13. From then on events have moved at what has often seemed a bewildering pace. In January this year Lord Shepherd visited Fiji. He formed the opinion that, despite continuing differences of view over the key question of electoral arrangements, accord might be reached before or during a Constitutional Conference. One was duly held in London during April. It was a success, and very shortly, on the 10th October, the ninety-sixth anniversary of Cession, Fiji will become an independent member of the Commonwealth.

14. That so much has been achieved can be a matter of satisfaction for all concerned. To achieve it, however, the electoral issue had to be fluffed. For 'having regard to the national good and for peace, order and good government of independent Fiji' the Conference settled on an interim composition for the new House of Representatives. It went on to record agreement;

that at some time after the next general election and before the second election the Prime Minister, after consultation with the Leader of the Opposition, should arrange that a Royal Commission should be set up to study and make recommendations for the most appropriate method of election and representat­ion for Fiji and that the terms of reference should be agreed by the Prime Minister with the Leader of the Opposition … Parliament would, after considering the Royal Commission Report, provide through Legislation for the composition and method of election of a new House of Representatives, and ... such legislation so passed would be regarded as an entrenched part of the Constitution.

15. A calm search for a just solution to the problem of representation has in the past proved virtually impossible; feelings ran too deep. One is therefore bound to regret that in effect a time bomb will lie buried in the new Constitution, and to pray it may be defused before exploding. The two parties have however, publicly committed themselves to an act of faith which must give reasonable ground for hope.

16. There are other grounds for this too: the new nation will start with many advantages. The economy is healthy. As developing countries go it is not badly off. There are few really poor people in Fiji, nor are there many millionaires. The average per capita income is about £150.0.0. Food is plentiful and, by and large, so is water. Much of the land could be more intensively farmed. An enlightened family planning program, unopposed by any religious group, has succeeded in reducing the birthrate from 40.88 per thousand in 1961 to 28.97 per thousand in 1969. The standard of medical services is relatively high. Ninety-five per cent of children of primary school age attend school. There are admirable traditions of voluntary public service and of self-help.

17. The Civil Service is efficient, remarkably free from corruption and generally apolitical. The Independence Constitution contains the standard provisions to safeguard against patronage, and although there are already signs that Mara and Koya may find these irksome I am hopeful that the worst abuse of a spoils system will be avoided. Localization has proceeded at what some regard as a dangerously rapid pace, but is not likely to result in the traumatic experiences from which many countries have suffered.
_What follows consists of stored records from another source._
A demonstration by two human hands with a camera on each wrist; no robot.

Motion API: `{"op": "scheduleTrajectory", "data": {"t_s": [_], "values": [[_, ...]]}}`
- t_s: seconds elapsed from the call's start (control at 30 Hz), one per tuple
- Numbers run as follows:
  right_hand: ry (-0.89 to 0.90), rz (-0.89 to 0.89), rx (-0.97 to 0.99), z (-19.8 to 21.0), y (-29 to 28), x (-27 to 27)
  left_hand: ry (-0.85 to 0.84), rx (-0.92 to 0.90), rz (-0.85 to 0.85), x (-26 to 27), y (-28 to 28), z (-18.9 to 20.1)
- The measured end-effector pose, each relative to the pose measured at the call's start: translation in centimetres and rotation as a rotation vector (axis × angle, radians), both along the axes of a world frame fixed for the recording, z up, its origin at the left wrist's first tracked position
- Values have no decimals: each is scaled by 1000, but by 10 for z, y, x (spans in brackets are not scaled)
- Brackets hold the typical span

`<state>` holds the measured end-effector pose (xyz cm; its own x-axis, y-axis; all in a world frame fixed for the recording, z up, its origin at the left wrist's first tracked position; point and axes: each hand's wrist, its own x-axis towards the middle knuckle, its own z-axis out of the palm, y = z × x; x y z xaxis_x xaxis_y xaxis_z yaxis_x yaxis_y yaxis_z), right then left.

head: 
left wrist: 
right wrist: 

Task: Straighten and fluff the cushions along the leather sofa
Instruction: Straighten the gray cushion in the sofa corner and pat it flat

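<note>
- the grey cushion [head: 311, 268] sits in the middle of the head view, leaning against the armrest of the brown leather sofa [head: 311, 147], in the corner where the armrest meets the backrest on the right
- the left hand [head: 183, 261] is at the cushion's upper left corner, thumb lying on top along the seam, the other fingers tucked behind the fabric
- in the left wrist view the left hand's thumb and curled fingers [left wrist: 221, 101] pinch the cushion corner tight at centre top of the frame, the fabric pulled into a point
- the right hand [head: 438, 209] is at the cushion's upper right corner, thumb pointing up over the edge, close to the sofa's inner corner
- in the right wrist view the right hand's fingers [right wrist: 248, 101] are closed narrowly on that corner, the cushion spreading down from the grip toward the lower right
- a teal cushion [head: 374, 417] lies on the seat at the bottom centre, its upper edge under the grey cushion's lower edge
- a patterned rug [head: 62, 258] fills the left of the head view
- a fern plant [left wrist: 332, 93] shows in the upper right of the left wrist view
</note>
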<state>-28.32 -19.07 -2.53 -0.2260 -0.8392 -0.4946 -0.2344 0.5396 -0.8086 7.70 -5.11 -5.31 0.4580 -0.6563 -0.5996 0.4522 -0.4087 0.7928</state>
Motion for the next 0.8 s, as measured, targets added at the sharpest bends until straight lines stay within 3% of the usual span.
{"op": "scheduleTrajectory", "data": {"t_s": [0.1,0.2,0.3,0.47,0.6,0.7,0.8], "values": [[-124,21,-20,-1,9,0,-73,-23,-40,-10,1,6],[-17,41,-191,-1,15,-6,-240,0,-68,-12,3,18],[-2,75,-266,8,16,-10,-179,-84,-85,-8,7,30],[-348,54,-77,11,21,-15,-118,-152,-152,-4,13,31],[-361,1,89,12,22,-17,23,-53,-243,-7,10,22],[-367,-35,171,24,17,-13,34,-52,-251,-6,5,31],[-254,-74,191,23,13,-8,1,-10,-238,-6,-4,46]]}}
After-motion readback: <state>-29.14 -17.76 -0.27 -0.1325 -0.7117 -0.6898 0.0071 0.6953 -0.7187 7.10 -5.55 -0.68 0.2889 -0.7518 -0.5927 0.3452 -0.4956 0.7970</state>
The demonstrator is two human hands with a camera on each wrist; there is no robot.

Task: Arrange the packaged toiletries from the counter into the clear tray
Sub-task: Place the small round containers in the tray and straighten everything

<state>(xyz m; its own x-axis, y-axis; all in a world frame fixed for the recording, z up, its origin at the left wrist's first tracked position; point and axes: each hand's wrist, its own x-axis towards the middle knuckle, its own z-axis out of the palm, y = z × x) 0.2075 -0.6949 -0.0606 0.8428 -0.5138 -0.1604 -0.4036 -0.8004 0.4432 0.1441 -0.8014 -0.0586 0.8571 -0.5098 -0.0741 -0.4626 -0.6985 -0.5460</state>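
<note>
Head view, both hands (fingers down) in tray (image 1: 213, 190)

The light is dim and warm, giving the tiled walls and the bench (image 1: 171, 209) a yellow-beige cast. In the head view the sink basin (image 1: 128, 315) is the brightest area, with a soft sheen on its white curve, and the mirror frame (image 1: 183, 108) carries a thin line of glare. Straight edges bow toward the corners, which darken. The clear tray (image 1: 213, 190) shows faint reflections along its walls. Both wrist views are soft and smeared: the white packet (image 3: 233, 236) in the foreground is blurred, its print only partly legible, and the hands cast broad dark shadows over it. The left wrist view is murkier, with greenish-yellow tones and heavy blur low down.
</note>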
For one thing, there is a widespread recognition that an important handful of top administrators and key professional officers will be needed for some time: it is indicative of this that Mara has told the present expatriate Secretary to the Council of Ministers, who will be the first Secretary to the Cabinet, thus he can look forward to staying here for at least five years. For another, almost three quarters of the overseas officers in Fiji are on contract or on secondment, so that there is no question of their being compensated and retiring prematurely. And finally, the country is fortunate enough to possess a substantial number of senior local officers with good qualifications and reasonable ability.

18. Industrial relations have been remarkably stable during the last couple of years. The Trade Union movement is led by moderate, sensible men; and employers, by and large, have behaved in a reasonable fashion. The two Union leaders who caused serious trouble in the past have been away in Australia for some time. Both are ostensibly studying, one at The Australian National University for a PhD and the other no one knows quite what, under the tutelage of Dr Cairns, the leading figure on the left wing of the Australian Labor Party.
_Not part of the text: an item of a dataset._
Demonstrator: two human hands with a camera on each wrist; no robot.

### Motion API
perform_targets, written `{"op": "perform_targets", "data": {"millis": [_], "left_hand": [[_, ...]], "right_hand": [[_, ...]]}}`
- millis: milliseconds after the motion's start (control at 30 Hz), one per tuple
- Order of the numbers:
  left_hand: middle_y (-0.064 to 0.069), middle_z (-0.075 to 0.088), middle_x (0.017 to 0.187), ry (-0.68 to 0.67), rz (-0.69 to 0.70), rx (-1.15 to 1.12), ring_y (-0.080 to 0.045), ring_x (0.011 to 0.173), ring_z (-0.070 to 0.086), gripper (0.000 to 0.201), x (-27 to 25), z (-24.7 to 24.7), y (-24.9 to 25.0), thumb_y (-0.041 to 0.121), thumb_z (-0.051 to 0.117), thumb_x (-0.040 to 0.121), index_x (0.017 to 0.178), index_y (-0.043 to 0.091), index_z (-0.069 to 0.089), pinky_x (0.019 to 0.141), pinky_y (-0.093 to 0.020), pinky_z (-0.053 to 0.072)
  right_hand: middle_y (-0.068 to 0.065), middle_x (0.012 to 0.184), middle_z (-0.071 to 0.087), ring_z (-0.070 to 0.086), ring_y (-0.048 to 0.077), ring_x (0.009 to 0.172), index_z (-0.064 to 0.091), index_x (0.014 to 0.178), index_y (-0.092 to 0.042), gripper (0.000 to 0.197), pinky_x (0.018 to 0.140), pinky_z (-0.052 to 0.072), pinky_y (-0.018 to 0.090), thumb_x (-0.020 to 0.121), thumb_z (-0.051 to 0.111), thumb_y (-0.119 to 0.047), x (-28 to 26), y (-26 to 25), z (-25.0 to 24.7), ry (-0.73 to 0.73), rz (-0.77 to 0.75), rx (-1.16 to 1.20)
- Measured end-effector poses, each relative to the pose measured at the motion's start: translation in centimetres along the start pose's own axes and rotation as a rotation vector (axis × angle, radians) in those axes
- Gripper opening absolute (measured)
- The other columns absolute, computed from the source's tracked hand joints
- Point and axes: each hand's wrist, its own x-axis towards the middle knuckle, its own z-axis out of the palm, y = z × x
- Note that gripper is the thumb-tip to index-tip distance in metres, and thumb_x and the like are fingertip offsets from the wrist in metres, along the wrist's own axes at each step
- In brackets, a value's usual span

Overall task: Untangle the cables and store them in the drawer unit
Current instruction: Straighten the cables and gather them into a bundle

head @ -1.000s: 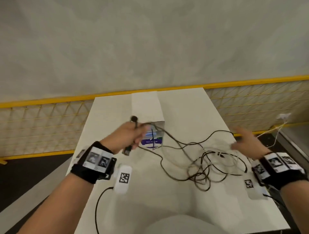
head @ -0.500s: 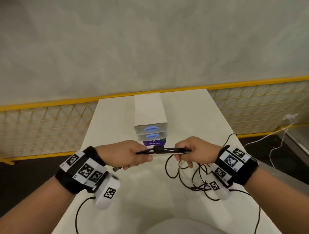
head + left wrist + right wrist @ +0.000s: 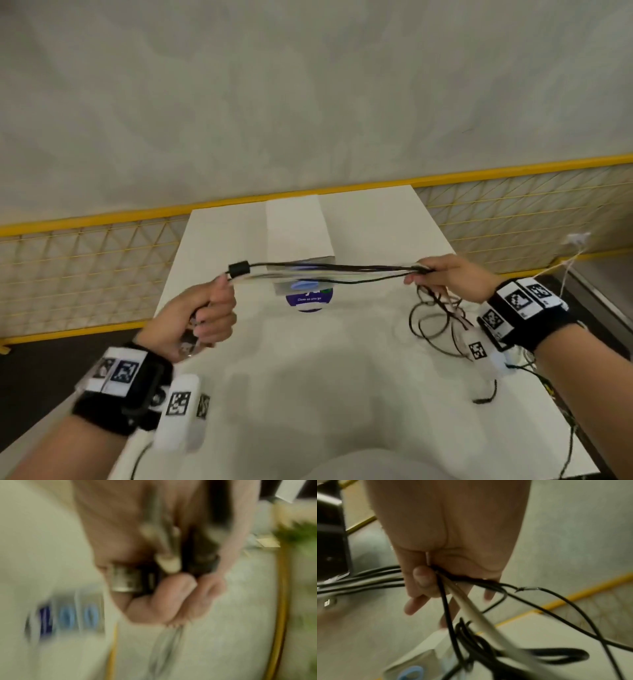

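While the left hand (image 3: 202, 317) grips the plug ends and the right hand (image 3: 445, 279) pinches the thin black and white cables (image 3: 329, 270) stretched between them, loops still dangle tangled below the right hand; the white drawer unit (image 3: 298, 236), beyond both hands on the worktop (image 3: 342, 377), looks closed, so storing seems not yet begun.

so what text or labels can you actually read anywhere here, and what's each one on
"Clean as you go": white letters on the round blue sticker on the table, in front of the drawer unit.
Larger letters above that line: cut off by the drawer unit, unreadable.
Square black-and-white code tags on both wristbands: patterns only, no words.
Both wrist views: too blurred, no legible text.
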Motion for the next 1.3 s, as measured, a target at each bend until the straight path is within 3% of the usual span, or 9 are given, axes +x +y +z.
{"op": "perform_targets", "data": {"millis": [133,200,267,400,567,800,967,1100,1300], "left_hand": [[-0.004,0.059,0.070,-0.129,0.433,-0.987,-0.017,0.054,0.052,0.025,2.2,3.9,-0.1,0.014,0.043,0.100,0.084,0.003,0.059,0.054,-0.025,0.043],[-0.010,0.070,0.090,0.176,0.748,-1.029,-0.029,0.069,0.068,0.030,3.8,4.9,0.7,0.003,0.042,0.097,0.080,-0.006,0.065,0.059,-0.035,0.056],[-0.018,0.067,0.111,0.572,0.926,-0.674,-0.031,0.094,0.070,0.038,5.4,4.9,1.3,0.008,0.038,0.099,0.071,-0.001,0.063,0.077,-0.042,0.058],[-0.014,0.063,0.125,1.078,0.768,0.914,-0.023,0.103,0.066,0.058,7.3,2.8,-2.5,0.046,0.025,0.099,0.131,0.006,0.050,0.093,-0.042,0.051],[-0.008,0.066,0.067,0.757,0.307,1.665,-0.032,0.063,0.066,0.049,7.0,-0.2,-6.4,0.048,0.025,0.095,0.101,0.008,0.053,0.055,-0.033,0.047],[0.002,0.051,0.051,0.275,-0.323,1.233,-0.012,0.047,0.048,0.041,5.7,0.9,-4.9,0.037,0.055,0.094,0.062,0.012,0.051,0.057,-0.028,0.043],[0.001,0.039,0.036,-0.133,-0.234,0.352,-0.014,0.033,0.041,0.044,2.8,1.2,-3.6,0.016,0.042,0.093,0.053,-0.002,0.042,0.046,-0.025,0.036],[-0.003,0.022,0.038,-0.351,-0.147,-0.058,-0.015,0.031,0.022,0.039,2.8,2.1,-3.2,0.022,0.029,0.100,0.064,0.011,0.038,0.047,-0.027,0.031],[-0.001,0.030,0.052,-0.168,0.058,-0.360,-0.016,0.046,0.034,0.030,2.9,0.1,-3.3,0.027,0.023,0.099,0.072,0.018,0.033,0.057,-0.028,0.033]], "right_hand": [[-0.005,0.061,0.049,0.044,0.015,0.055,0.060,0.087,-0.015,0.017,0.052,0.035,0.020,0.097,0.047,-0.015,0.8,-1.1,3.4,0.063,-0.059,-0.289],[-0.007,0.061,0.048,0.046,0.013,0.057,0.052,0.091,-0.023,0.015,0.060,0.036,0.028,0.099,0.040,-0.024,1.0,-1.7,5.1,-0.016,-0.157,-0.626],[-0.007,0.060,0.046,0.046,0.014,0.057,0.050,0.099,-0.024,0.014,0.063,0.033,0.028,0.100,0.036,-0.027,0.3,-2.7,6.9,-0.104,-0.224,-0.760],[0.001,0.069,0.055,0.051,0.021,0.064,0.054,0.102,-0.018,0.020,0.062,0.040,0.033,0.099,0.042,-0.033,-1.6,-5.5,8.4,-0.107,-0.441,-0.697],[-0.001,0.070,0.065,0.051,0.010,0.060,0.069,0.094,-0.017,0.020,0.062,0.042,0.028,0.091,0.059,-0.035,-1.0,-5.7,5.3,-0.082,-0.368,-0.593],[-0.005,0.068,0.060,0.054,0.009,0.064,0.067,0.083,-0.012,0.014,0.064,0.042,0.025,0.083,0.071,-0.025,1.6,-2.6,3.4,-0.048,-0.328,-0.570],[-0.013,0.103,0.054,0.055,0.009,0.090,0.060,0.108,-0.025,0.033,0.087,0.048,0.032,0.078,0.072,-0.027,2.9,2.0,3.9,-0.022,-0.260,-0.526],[-0.011,0.102,0.054,0.053,-0.005,0.069,0.045,0.122,-0.040,0.061,0.071,0.040,0.015,0.072,0.080,-0.038,1.9,3.0,6.2,-0.164,-0.028,-0.231],[-0.001,0.107,0.056,0.061,0.019,0.093,0.047,0.105,-0.035,0.051,0.084,0.053,0.034,0.070,0.081,-0.021,0.1,6.3,6.4,-0.222,0.114,-0.050]]}}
19. The country’s isolated position in the middle of the enormous Pacific is in one sense an asset; it is shielded to a very great extent from the influence of external ideologies and events. Although a few individuals have been exposed to communist parties and individuals overseas there is no present likelihood of the ideology itself being introduced. There are no incipient revolutionary bodies nor are there any primitive cults. There is no history of serious riots and civil commotion and there is no present subversion. Even slogans like ‘Black Power’, ‘Student Power’, ‘the New Left’, etc. are virtually unknown, although the recent foundation of the University of the South Pacific may change this. Some of the lecturers there certainly appear anxious to encourage dissent.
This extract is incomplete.